* **SUPPLIED DATA**:
--- START ---
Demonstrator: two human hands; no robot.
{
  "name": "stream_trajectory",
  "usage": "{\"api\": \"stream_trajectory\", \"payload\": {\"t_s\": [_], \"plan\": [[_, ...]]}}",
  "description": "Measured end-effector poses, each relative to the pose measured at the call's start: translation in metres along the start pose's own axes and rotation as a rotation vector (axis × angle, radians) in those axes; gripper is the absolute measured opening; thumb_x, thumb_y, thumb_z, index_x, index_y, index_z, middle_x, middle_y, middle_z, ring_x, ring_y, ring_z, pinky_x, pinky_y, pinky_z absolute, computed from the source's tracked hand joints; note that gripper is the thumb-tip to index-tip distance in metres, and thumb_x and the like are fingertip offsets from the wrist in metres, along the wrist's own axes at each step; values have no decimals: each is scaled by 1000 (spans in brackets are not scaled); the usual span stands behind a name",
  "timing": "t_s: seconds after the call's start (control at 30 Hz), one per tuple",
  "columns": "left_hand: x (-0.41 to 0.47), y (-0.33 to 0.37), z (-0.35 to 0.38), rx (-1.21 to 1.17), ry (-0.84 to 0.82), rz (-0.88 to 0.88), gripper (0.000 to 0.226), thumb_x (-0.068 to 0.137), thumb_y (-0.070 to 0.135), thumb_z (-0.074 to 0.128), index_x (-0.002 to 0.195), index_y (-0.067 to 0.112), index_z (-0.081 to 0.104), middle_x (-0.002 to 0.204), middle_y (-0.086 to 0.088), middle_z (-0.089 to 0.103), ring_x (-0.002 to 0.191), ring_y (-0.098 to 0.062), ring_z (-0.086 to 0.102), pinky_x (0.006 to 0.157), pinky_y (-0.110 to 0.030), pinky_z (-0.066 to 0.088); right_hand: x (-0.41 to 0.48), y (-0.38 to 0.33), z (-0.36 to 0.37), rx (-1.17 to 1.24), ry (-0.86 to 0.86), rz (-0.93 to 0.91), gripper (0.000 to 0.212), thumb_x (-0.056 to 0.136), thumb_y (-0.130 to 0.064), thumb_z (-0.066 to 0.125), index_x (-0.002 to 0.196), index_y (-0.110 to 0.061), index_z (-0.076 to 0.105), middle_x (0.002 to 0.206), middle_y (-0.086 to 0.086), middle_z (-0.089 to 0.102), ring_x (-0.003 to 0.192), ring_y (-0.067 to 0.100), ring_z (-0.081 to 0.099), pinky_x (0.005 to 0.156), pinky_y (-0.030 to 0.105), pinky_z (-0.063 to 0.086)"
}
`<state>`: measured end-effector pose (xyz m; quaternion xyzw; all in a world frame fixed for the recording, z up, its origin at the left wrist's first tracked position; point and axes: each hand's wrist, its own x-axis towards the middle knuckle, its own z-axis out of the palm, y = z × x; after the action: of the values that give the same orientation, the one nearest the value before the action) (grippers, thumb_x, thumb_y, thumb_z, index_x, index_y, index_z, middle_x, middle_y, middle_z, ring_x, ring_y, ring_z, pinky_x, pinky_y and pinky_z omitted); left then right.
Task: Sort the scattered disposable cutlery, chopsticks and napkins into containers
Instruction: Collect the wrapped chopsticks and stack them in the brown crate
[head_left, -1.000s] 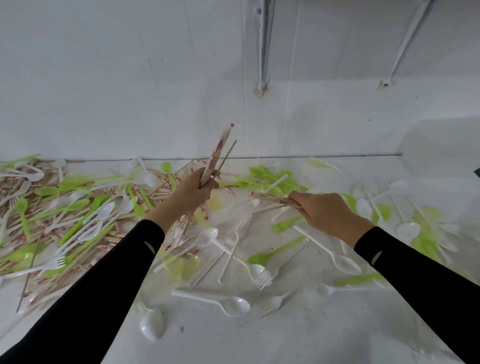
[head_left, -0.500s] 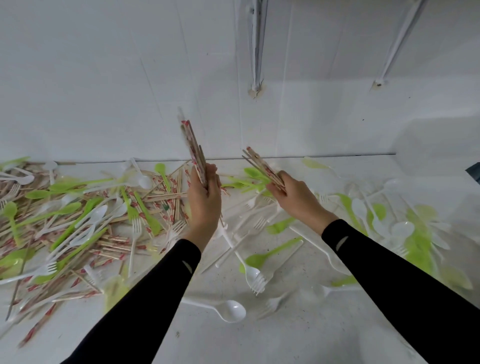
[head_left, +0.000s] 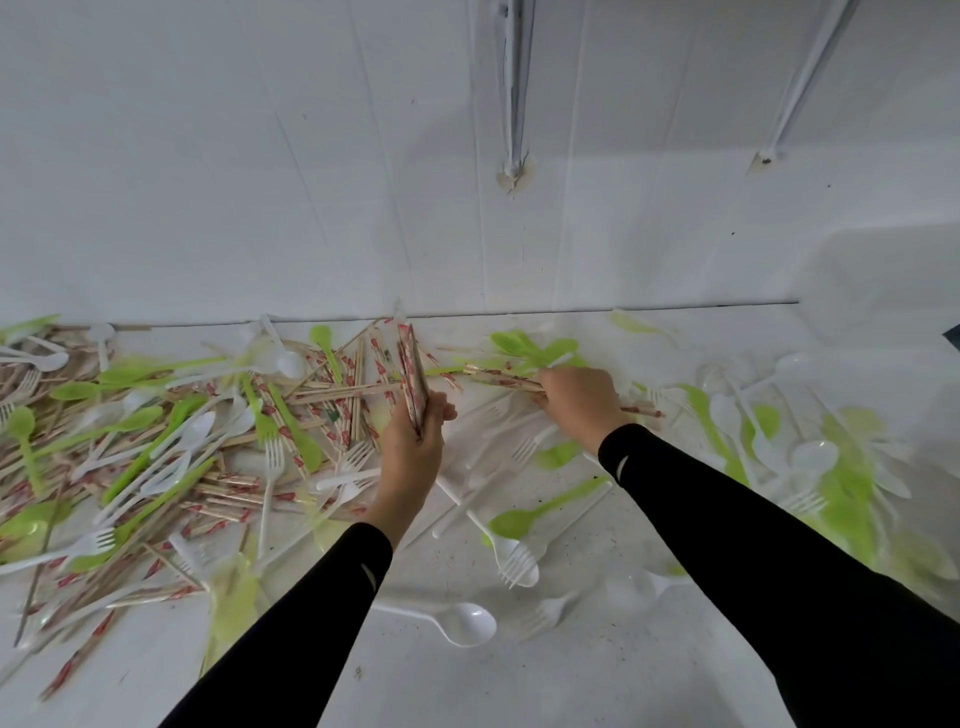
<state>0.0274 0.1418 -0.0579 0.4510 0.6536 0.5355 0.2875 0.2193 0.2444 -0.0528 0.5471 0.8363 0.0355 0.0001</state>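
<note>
**Desk:** What has the left hand got?

**Operator:** My left hand (head_left: 415, 441) is closed round the upright chopstick bundle (head_left: 413, 371). The fingers wrap its lower end, and the paper-wrapped sticks point to 12 o'clock, leaning slightly toward 11.

**Desk:** And the right?

**Operator:** My right hand (head_left: 579, 400) sits at 3 o'clock from the left one, knuckles up, with the fingers curled over the low chopstick bundle (head_left: 498, 375). That bundle lies almost flat just above the table (head_left: 571, 675). Its long end runs to 9 o'clock, toward the upright bundle, and short ends poke out at 3 o'clock. I cannot tell whether the 2 bundles touch.

**Desk:** Where is the rest of the loose stock?

**Operator:** The big heap (head_left: 156, 441) lies at 9 o'clock from my left hand. It is wrapped chopsticks mixed with green and white spoons and forks, and it reaches back to the wall. A second scatter (head_left: 831, 467) of green and white cutlery is at 3 o'clock from my right hand, partly blurred. Between my sleeves (head_left: 311, 623), a green spoon (head_left: 545, 506) lies beside a white fork (head_left: 511, 558). A white spoon (head_left: 462, 623) rests at 6 o'clock, near the left forearm.
</note>
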Motion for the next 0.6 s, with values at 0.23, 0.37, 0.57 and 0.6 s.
{"api": "stream_trajectory", "payload": {"t_s": [0.23,0.37,0.57,0.6], "plan": [[7,5,-4,-28,-36,1,20,101,30,50,101,13,60,86,0,71,87,-14,70,84,-36,56,-4,4,-8,65,22,-39,16,90,-24,58,93,-9,61,107,4,53,70,28,59,48,29,24],[11,15,-3,-95,-19,7,16,102,26,47,99,15,58,86,-2,70,82,-8,69,78,-23,55,-8,9,-17,58,50,-67,22,88,-27,56,100,-8,58,110,3,51,72,28,60,51,29,26],[18,30,-5,-174,-15,47,13,103,22,46,97,16,56,87,-14,70,80,-18,72,76,-26,58,-13,18,-28,40,65,-106,30,93,-31,54,113,-10,60,117,2,50,83,28,63,58,32,36],[17,32,-6,-186,-18,52,12,103,22,46,97,17,56,87,-17,70,81,-21,72,77,-27,58,-15,18,-30,53,61,-111,31,93,-33,54,114,-11,61,117,1,51,84,27,63,59,31,37]]}}
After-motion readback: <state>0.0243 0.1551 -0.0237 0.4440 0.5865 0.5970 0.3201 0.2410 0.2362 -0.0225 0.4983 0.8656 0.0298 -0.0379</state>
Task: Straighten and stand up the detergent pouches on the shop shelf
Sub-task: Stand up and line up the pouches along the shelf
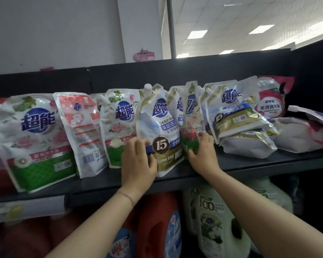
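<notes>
Several detergent pouches stand in a row on the black shelf [104, 181]. My left hand [138, 161] grips the lower left edge of a blue-and-gold pouch [160, 127] marked 15, which leans a little. My right hand [201, 151] holds the bottom of a narrow green-and-pink pouch [191, 116] turned edge-on just right of it. Further left stand a large green floral pouch [32, 138], a pink pouch [82, 131] showing its back, and another green floral pouch [117, 123]. To the right, blue-and-gold pouches [239, 116] lean on one lying flat [248, 146].
A red-and-white pouch [270, 103] stands at the back right, with white and red pouches [302, 135] lying flat beside it. The shelf below holds red jugs [157, 226] and white bottles [213, 220]. A black back panel [175, 73] rises behind the row.
</notes>
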Tool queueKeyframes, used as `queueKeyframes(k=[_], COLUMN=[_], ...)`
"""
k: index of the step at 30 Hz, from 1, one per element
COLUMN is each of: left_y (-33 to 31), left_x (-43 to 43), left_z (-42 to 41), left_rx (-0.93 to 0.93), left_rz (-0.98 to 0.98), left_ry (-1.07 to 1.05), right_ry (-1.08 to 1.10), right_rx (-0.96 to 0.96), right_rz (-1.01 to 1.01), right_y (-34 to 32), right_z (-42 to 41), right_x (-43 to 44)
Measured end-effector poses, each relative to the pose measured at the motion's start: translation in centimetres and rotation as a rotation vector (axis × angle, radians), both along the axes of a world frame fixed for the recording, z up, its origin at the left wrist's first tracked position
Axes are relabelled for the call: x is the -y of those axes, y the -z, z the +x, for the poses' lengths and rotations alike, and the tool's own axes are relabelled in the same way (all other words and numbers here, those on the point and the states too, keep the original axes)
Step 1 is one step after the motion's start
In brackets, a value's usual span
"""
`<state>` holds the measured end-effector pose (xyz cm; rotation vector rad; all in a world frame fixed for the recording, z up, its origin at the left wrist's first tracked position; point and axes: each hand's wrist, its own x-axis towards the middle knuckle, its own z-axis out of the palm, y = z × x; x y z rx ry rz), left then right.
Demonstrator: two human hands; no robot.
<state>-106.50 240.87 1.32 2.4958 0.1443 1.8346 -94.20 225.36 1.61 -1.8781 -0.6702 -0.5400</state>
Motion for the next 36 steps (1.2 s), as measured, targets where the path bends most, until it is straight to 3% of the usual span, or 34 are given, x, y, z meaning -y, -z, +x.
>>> queueKeyframes(k=[8,14,24,29,36], left_y=[-1.5,-2.0,-4.1,-4.1,-4.8], left_x=[2.3,5.5,14.1,17.2,18.2], left_z=[1.1,3.9,12.8,17.4,20.9], left_rx=[-0.181,-0.230,-0.224,-0.327,-0.406], left_rz=[0.291,0.361,0.202,-0.029,-0.192], left_ry=[-0.170,-0.105,0.078,0.122,0.089], right_ry=[-0.006,-0.105,-0.012,0.067,0.116], right_rx=[0.040,0.144,0.343,0.320,0.206], right_rz=[0.075,0.090,-0.204,-0.263,-0.238], right_y=[0.3,0.8,-4.5,-5.3,-6.1], right_z=[0.0,-1.2,5.4,9.2,13.2], right_x=[0.0,1.9,12.2,16.2,18.4])
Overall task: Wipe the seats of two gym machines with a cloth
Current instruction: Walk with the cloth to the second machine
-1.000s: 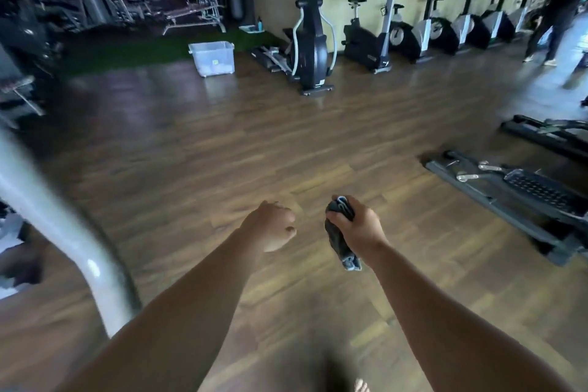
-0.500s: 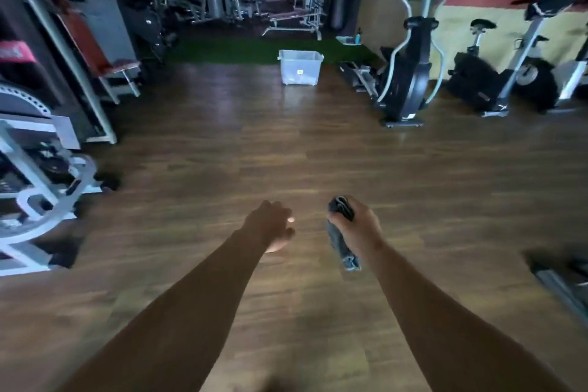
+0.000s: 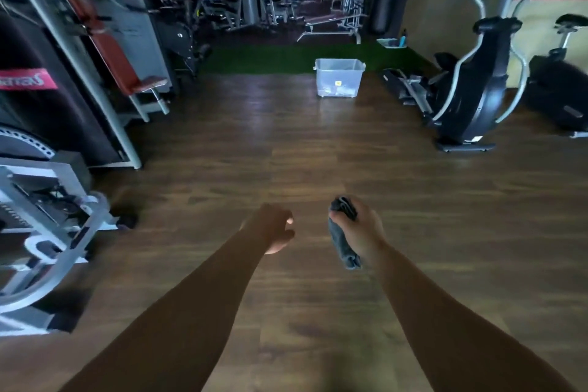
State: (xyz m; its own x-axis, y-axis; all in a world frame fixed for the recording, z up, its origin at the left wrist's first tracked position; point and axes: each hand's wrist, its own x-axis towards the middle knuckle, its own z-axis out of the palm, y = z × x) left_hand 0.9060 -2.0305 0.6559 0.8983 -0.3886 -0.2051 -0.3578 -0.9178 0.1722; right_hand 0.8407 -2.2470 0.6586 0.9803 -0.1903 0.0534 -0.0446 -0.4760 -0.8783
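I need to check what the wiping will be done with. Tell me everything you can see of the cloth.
The cloth is dark grey, soft-looking fabric, bunched into a narrow roll. The right hand grips it around the middle in a closed fist: a crumpled end pokes out above the fingers, and a longer end hangs below the hand. It is held in the air over the wooden floor, touching nothing but that hand. Whether it is wet or dirty cannot be told.

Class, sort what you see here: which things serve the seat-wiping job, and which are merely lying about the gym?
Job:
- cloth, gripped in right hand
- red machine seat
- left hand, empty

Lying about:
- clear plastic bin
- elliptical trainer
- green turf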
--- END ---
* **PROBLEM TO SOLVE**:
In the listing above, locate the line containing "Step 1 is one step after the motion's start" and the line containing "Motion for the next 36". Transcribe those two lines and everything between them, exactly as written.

* **SOLUTION FOR THIS TASK**:
Step 1 is one step after the motion's start
In brackets, a value's usual span
"""
`<state>` holds the measured end-effector pose (xyz cm; rotation vector rad; all in a world frame fixed for the recording, z up, its origin at the left wrist's first tracked position; point and axes: each hand's wrist, its own x-axis towards the middle knuckle, its own z-axis out of the palm, y = z × x; x y z rx ry rz), left then right.
Demonstrator: two human hands; no robot.
<state>-106.50 240.87 1.32 2.4958 0.1443 1.8346 -94.20 225.36 1.61 -1.8781 -0.6702 -0.5400</state>
Motion for the next 36 steps (1.2 s), as measured, targets where the path bends most, until it is straight to 3% of the usual span, or 34 are given, x, y, z meaning -y, -z, +x.

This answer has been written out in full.